Although much literature exists on health care clinical ethics, considerably less literature exists on health care organizational and administrative ethics. This situation is especially important to recognize during periods of restructuring, where too often what is good for health care business may not be ethical, causing an "ethics gap." Ethics gaps can be identified and corrected by careful analysis of an institution's organizational culture. Once the analysis is complete, the institution must focus on building a solid ethics infrastructure that permeates all aspects of the institution. A true case situation is presented to illustrate how a nurse was able to change a tainted organization into a responsible one by ethics infrastructure changes. Finally, implications for health care are addressed.
Introduction
"Just as the unexamined personal life is not worth living, the unexamined work life is not worth working." (Petrick & Quinn, 1997, p. xi)
According to Frank Bucaro (1998), a speaker and trainer on business ethics and values, "good ethics is good for business" (p. G 11). But Bucaro also discusses what he calls an "ethics gap." This gap is the difference between what is ethical and what is desirable for business. In today's business atmosphere of "downsizing," and "rightsizing," too often ethics is sacrificed for corporate profits.

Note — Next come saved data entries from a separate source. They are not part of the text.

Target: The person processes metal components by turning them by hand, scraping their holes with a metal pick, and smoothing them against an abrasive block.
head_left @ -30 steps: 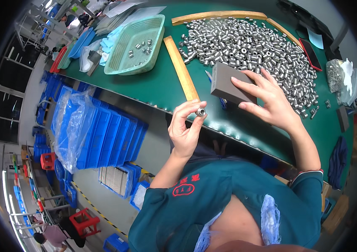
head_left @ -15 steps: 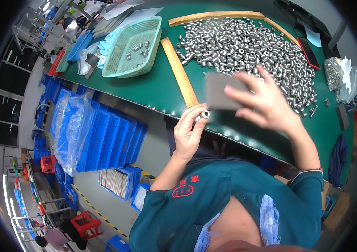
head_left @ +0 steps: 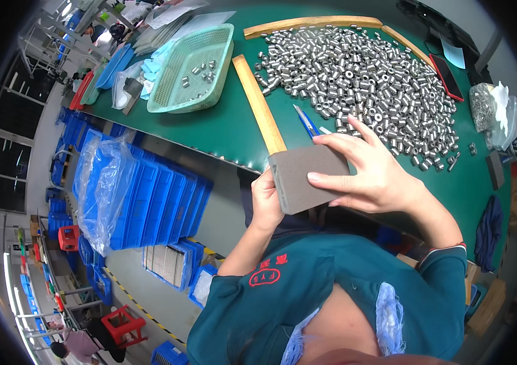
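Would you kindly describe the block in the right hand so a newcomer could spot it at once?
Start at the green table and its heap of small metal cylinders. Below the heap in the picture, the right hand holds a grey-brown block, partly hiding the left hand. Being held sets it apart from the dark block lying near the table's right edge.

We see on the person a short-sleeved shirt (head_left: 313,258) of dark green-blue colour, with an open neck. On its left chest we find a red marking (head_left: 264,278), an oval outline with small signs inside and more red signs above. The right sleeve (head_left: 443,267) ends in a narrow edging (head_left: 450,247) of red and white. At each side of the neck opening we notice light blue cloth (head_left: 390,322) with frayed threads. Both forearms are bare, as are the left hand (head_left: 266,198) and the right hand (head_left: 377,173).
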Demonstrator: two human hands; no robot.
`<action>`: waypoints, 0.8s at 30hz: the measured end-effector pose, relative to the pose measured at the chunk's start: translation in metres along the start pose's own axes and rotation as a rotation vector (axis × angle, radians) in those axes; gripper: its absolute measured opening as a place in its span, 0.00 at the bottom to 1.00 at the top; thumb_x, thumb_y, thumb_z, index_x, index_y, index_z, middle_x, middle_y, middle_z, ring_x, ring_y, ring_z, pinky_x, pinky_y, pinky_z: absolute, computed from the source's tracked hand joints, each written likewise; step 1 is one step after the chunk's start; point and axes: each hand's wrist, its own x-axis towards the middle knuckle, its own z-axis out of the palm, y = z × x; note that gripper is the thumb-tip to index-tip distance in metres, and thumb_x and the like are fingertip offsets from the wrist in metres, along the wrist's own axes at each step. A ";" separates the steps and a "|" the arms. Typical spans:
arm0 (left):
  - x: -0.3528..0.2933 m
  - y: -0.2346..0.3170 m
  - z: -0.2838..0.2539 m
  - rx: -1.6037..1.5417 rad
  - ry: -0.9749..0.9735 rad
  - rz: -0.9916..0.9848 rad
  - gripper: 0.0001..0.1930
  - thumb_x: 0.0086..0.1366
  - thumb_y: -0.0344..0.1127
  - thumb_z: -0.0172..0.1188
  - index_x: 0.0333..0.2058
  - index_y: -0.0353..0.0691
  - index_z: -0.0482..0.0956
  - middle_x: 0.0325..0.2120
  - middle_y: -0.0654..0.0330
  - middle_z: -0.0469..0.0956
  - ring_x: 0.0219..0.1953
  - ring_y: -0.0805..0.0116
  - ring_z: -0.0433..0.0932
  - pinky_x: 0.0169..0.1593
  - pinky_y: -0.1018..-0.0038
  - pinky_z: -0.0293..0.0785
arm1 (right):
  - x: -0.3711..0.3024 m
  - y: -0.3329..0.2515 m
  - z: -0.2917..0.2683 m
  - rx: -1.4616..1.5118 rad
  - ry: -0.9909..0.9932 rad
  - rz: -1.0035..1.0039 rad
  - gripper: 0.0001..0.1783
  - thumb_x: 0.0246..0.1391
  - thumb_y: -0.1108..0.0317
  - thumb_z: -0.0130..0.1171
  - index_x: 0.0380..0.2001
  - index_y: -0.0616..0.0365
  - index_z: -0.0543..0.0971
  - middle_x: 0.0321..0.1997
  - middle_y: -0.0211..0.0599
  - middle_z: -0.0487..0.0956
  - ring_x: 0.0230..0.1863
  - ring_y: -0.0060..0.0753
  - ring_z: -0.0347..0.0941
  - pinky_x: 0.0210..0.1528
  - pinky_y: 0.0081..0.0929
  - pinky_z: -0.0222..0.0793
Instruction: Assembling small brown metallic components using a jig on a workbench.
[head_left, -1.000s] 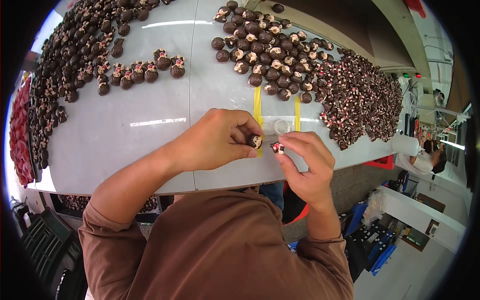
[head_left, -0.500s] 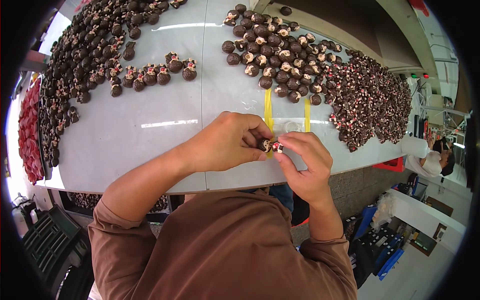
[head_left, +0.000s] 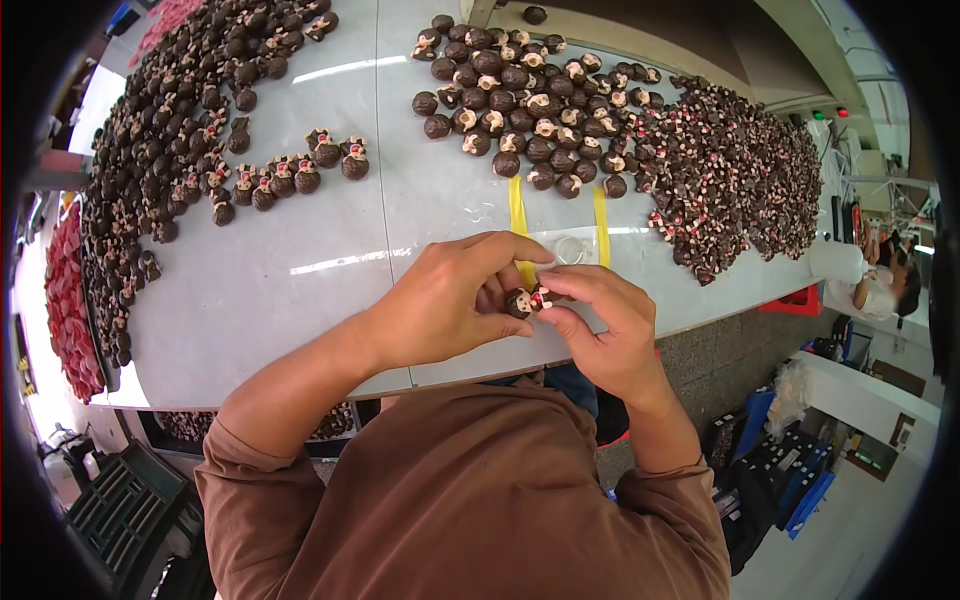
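Between thumb and fingers, my left hand point(head_left: 435, 300) is closed on a small round dark brown figurine head point(head_left: 518, 303) with a pale front. My right hand point(head_left: 612, 335) pinches a tiny figurine body point(head_left: 541, 298) in brown, white and red. The two pieces meet at my fingertips above the table's near edge; whether they are joined I cannot tell. Just beyond the hands a clear round dish point(head_left: 570, 250) rests between two yellow tape strips point(head_left: 603, 225). Farther off lie loose round heads point(head_left: 515, 78), and to their right a heap of small bodies point(head_left: 740, 170).
Figures with head and body together point(head_left: 306, 180) stand in a row at the left, beside a large spread of similar ones point(head_left: 190, 120). Red pieces point(head_left: 68, 310) fill a tray at the far left. A white container point(head_left: 838, 262) and another person point(head_left: 880, 290) are at the right.
The view has shifted slightly, so the table's contents sit a little differently in it. The head and body are slightly closer together at my fingertips; both hands keep their grip.
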 end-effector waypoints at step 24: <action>0.008 -0.016 -0.082 1.221 0.785 -0.051 0.26 0.50 0.52 0.82 0.34 0.38 0.81 0.37 0.56 0.73 0.44 0.54 0.75 0.40 0.59 0.73 | 0.001 0.077 -0.069 -0.836 0.229 0.055 0.14 0.50 0.67 0.75 0.40 0.52 0.85 0.43 0.32 0.83 0.48 0.43 0.74 0.50 0.43 0.68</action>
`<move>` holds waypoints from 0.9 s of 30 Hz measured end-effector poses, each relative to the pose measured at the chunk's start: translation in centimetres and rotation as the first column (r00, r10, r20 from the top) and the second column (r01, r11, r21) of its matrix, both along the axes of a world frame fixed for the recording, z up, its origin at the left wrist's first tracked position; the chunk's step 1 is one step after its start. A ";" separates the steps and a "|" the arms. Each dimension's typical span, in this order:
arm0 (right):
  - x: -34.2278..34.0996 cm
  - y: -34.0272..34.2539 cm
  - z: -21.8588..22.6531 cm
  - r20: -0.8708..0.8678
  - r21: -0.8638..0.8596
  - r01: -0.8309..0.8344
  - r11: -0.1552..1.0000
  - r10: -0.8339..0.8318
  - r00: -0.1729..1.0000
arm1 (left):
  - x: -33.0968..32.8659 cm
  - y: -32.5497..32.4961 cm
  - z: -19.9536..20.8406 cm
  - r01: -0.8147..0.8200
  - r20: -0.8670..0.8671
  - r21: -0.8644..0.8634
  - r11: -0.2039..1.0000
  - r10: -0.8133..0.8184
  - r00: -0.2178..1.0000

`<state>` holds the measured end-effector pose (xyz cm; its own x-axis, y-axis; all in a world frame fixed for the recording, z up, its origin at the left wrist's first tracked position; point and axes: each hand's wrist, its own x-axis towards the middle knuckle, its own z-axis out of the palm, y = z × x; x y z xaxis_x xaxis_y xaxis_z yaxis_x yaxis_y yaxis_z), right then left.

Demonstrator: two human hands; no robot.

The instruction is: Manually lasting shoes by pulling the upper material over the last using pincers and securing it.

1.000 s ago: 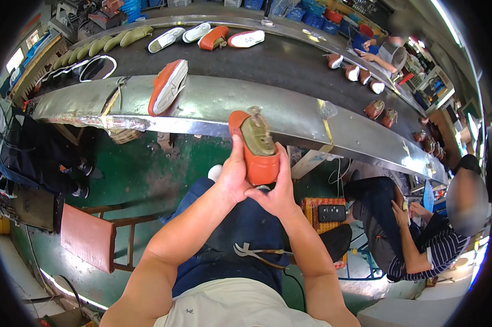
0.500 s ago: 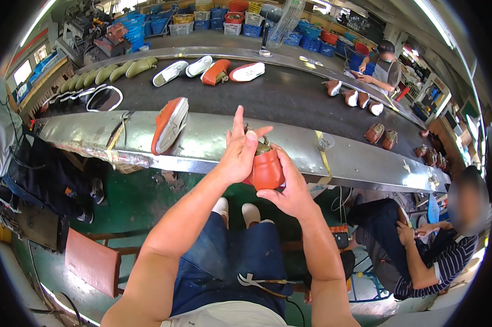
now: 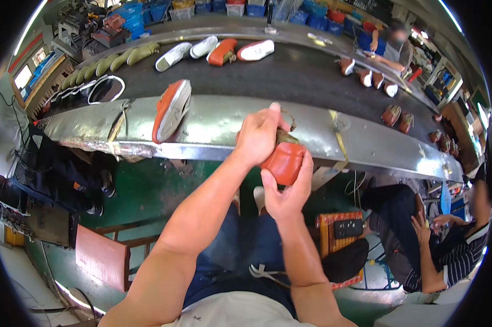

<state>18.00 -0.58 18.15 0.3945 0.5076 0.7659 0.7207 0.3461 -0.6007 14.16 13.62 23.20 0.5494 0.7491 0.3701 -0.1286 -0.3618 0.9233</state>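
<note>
Shoe (image 3: 283, 161) betw. both hands, before metal ledge (image 3: 213, 122); 2nd shoe (image 3: 171, 110) on ledge, left; belt (image 3: 279, 73) behind.

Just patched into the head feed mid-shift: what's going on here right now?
A seated person holds an orange shoe in both hands in front of a metal conveyor edge. The left hand grips it from above, the right hand cups it from below. Another orange shoe lies on that edge, more shoes sit on the dark belt, and a co-worker sits at right.
</note>
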 end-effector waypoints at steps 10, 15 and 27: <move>-2.7 -0.3 -1.4 -0.007 -0.044 0.057 0.997 -0.057 0.998 | -4.5 -0.8 -4.9 -0.523 0.157 0.347 0.779 0.501 0.851; -3.3 -1.5 -1.1 -0.003 -0.096 -0.170 0.981 0.170 0.985 | -8.5 -5.7 -4.8 0.477 0.539 -0.738 0.476 -0.009 0.842; -1.6 -4.2 -3.2 -0.071 -0.105 -0.254 0.962 0.247 0.966 | -9.1 -5.9 -8.5 0.484 0.560 -0.684 0.546 -0.033 0.828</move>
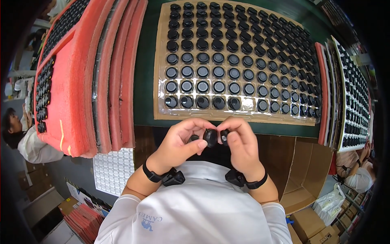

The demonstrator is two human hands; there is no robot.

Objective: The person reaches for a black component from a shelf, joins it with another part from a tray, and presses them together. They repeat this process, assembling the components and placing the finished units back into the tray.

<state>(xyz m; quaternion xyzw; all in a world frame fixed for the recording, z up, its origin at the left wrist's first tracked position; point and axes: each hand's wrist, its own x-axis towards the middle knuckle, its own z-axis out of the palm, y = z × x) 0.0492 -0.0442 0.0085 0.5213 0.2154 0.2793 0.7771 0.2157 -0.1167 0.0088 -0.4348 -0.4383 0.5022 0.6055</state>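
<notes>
White cloth of the person's shirt point(211, 203) lies nearest, and black bands point(151, 174) with boxy black units circle both wrists. Both forearms bend inward, so the hands meet in front of the chest, just short of the table edge. The left hand point(185, 140) curls, thumb and forefinger pinching a round black piece point(210, 138), with a smaller dark part point(193, 138) tucked among its fingers. The right hand point(240, 140) pinches a small black part point(224, 136) with a pale spot, narrowly, close beside the round piece; whether the two touch, I cannot tell.

Below the table stand an open cardboard box point(300, 197) on the right and a white pocketed tray point(113, 173) on the left.

Beyond the hands, a clear plastic tray point(248, 105) rests on brown cardboard point(159, 116) over the dark green tabletop point(144, 81). Its pockets hold rows of black round pieces: flat-topped ones in the nearer rows, raised ones farther back.

Pink foam trays point(61, 130) stacked to the left carry black parts; to the right, a white tray point(341, 142) holds more. Co-workers point(40, 146) appear at both sides.
</notes>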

Health care organizations, which are a part of big business today, are not immune from the "ethics gap." In fact, they are in the thick of it'” a result of the restructuring of health care over the past decade. This restructuring typically has taken the form of some type of managed care. Recently, Canavan (October, 1996) discussed questionable ethical practices in managed care (or, more appropriately, mismanaged care); these practices include gag rules, lack of full disclosure, and compensation plans that reward the withholding of health care services. These practices sacrifice ethics for legal technicalities and profits. In addition, the reality of political ethical conflicts where ethics and politics don't mix compound the ethics gap (Brosman & Roper, 1997).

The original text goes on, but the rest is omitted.